I have often bemoaned herein the erosion of social niceties that are being abandoned in favor of needless speed—the constant abbreviating of perfectly good words that require barely any time to say or type properly, people rushing past common courtesies to more quickly reach completely unimportant destinations, and, as discussed recently, Amazon’s blatant disrespect for the rules of science in its unnaturally fast delivery times.
Of course, it isn’t the speed which I find so objectionable; it’s the stupidity. It’s the absence of value, the lack of necessity. It’s these same objections that have also compelled me to criticize that which is too slow: the pace of tourists in New York City, the time it takes to reach a customer service person with any ability to help in any way, the time it takes my old brain to think up a third example for the sake of symmetry.

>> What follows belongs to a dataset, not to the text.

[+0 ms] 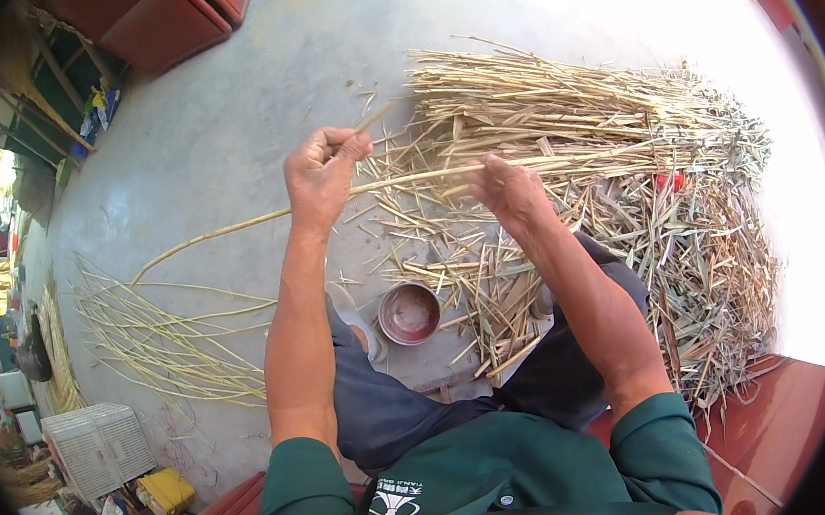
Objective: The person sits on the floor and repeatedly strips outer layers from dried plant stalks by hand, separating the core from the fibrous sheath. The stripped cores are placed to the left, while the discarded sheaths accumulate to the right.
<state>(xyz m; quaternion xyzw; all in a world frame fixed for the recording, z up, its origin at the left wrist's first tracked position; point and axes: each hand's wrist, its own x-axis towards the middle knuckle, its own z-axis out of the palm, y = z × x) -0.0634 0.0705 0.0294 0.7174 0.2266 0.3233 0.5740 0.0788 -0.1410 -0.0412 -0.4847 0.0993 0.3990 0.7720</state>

Now, I’ve been using telephones since the 1960s. Like all of us, I’ve had to learn to operate an impressive variety of phone-call-making apparatuses over the years. I’ve seen them wired into the wall, plugged into phone jacks, and recharged on cradles. I’ve dialed them, pushed their buttons, typed numbers into computer screens, and even spoken digits into a tiny microphone. In recent years, I’ve adapted to a ridiculous number of new models and annoying updates. And so, I’d say I’m a fairly experienced phone user. As such, over the years, I’ve left a lot of messages—with answering services, parents, spouses, assistants, secretaries, receptionists, answering machines, and voicemail. I’m pretty good at it. Aren’t we all at this point, especially in this day and age, when we are hardly ever separated from our phones?
Why then, I ask, are we still sitting through an audio primer in the form of our friend or colleague’s outgoing message? “Hi. It’s Lyle. I’m away from my phone right now. Please leave a message after the beep and I’ll call you back as soon as possible.” Yes. Thank you, Lyle. I believe we’re all familiar with the procedure. Still, thanks for the refresher. Now may we leave you a message?
Oh no, my friends. Because Lyle’s casually helpful how-to is followed by a more professional-sounding recorded voice offering more official instructions on how to leave a message:
“At the tone, please record your message.”
Good God, is anyone anywhere still confused on this?
“When you have finished recording, you may hang up . . .”
May we? May we indeed? How gracious of you. Just a moment while I jot that down. There’s just so much to remember.
“. . . or press one for more options.”
Wait . . . I’m leaving a blasted message for Lyle. Who asked for more options? I don’t need options. I just want to leave my message and move on to the next item in my day. . . . All right, I’ll bite, damn it. What are the options?
“If you are satisfied with your message, press one.”
Is one ever really satisfied?
“To listen to your message, press two.” Why would I need to listen to it? I can still remember seven seconds ago when I recorded it. I want Lyle to listen to it.
“To erase and rerecord your message, press three.”
Honestly, I don’t think I can do it any better.
“To continue recording from where you left off, press four.”
You mean starting from when I said, “Good bye”? No thanks. At the risk of sounding overconfident, I’d say I’m pretty satisfied with my message. So I’m going for broke and pressing one. But now . . .
“To send normal delivery, press one.”
Oh for heaven’s sake.
“To send urgent delivery, press two.” Urgent? Are you kidding me, robot lady? It’s way too late for urgent. Had there been an emergency, the amount of time it’s taken to wade through all of these instructions and options would have assured the direst of outcomes.
I guess the point I’m making is this: Things worth taking time for are worth taking time for. Gutting those things for the sake of valueless speed is idiotic. And things that are needlessly lengthy and waste time are just as idiotic. As for the time spent writing this piece (or, in your case, reading it), that was precisely appropriate.